But surely, with high school graduation rates to again slump in coming years, a refocus was necessary after a decade of declining student population pretty much across all 14 state-run universities.
If ultimately the schools are combined, there will be pain.
But there also will be gain.
An integration of these two fine institutions offers an opportunity for a restart — a fresh look at what degree programs are working and are needed, and what new programs beyond the traditional four- or even two-year degrees may be established.
A fresh look at building needs.
A fresh look at online degree offerings to provide flexibility.
For sure, nothing replaces one-on-one classroom instruction and we fully support that approach first and foremost.
Dr. Robert Pignatello, Lock Haven University president, said the integrations will initially involve a financial review of both institutions. As the planning process moves forward, it will be “highly consultative, seeking feedback from all stakeholders across each university.”
The planning phase is expected to take about a year with new unified operational models in place for fall 2022.
There is no predetermined outcome. The PASSHE board of governors will assess the ability of paired institutions to operate under a unified leadership team reporting through the chancellor.
And this is worth repeating, as expressed by Dr. Pignatello: “It would also assess the ability to have a single faculty and staff, a single academic program array, a unified enrollment strategy, and a single budget, all while honoring the local identity of the original institutions.”
We are hopeful PASSHE will keep this process transparent — so far as we’re concerned, it has an ethical and legal responsibility to do so because taxpayer dollars are at stake.
We are also hopeful that unionized faculty are flexible.
If this alliance takes place and is to be successful, all parties will have to compromise.
A fresh look at labor contracts really needs to be a part of creating a new, unified institution.
The newly integrated university must have the best and the brightest teaching our students.

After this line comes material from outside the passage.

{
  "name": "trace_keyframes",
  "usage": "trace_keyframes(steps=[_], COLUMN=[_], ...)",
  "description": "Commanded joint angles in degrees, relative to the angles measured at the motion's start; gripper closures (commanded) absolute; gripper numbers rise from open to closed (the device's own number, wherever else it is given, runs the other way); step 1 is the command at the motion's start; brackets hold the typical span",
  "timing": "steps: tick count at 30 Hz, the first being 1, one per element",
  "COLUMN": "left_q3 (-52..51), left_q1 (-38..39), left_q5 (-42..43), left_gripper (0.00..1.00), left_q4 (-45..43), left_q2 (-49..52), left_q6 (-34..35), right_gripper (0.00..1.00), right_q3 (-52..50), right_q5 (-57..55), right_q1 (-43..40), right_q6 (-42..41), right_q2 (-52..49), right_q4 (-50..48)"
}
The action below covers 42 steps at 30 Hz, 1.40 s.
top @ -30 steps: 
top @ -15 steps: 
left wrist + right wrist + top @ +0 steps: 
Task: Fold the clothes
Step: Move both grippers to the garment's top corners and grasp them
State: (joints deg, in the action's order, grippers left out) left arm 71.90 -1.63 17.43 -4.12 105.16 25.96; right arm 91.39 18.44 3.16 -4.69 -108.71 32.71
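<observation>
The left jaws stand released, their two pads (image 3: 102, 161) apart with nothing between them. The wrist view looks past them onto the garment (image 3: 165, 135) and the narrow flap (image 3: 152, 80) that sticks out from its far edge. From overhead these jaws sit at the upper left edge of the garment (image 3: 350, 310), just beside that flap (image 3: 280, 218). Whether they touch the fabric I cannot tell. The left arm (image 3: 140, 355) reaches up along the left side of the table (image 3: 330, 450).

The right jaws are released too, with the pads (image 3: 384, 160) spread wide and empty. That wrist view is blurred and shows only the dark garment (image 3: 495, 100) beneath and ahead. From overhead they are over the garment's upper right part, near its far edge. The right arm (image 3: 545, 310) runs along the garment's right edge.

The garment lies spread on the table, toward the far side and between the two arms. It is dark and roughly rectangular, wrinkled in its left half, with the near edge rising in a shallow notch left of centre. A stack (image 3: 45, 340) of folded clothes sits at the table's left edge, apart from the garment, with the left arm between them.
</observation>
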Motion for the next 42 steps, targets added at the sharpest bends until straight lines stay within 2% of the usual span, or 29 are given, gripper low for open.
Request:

That must be one of the essentials if this moves beyond study.
At the same time the experts are looking at dollars, they MUST also look at needs.
Needs as in, what degree and credential programs are required in the “new normal?”
Needs as in, what skills do employers need?
Needs as in, how can we better inspire entrepreneurship?
Both schools have some strong programs.
In the end, we can surely agree the biggest result must be greater opportunity for our young people.
It is time to reshape our future.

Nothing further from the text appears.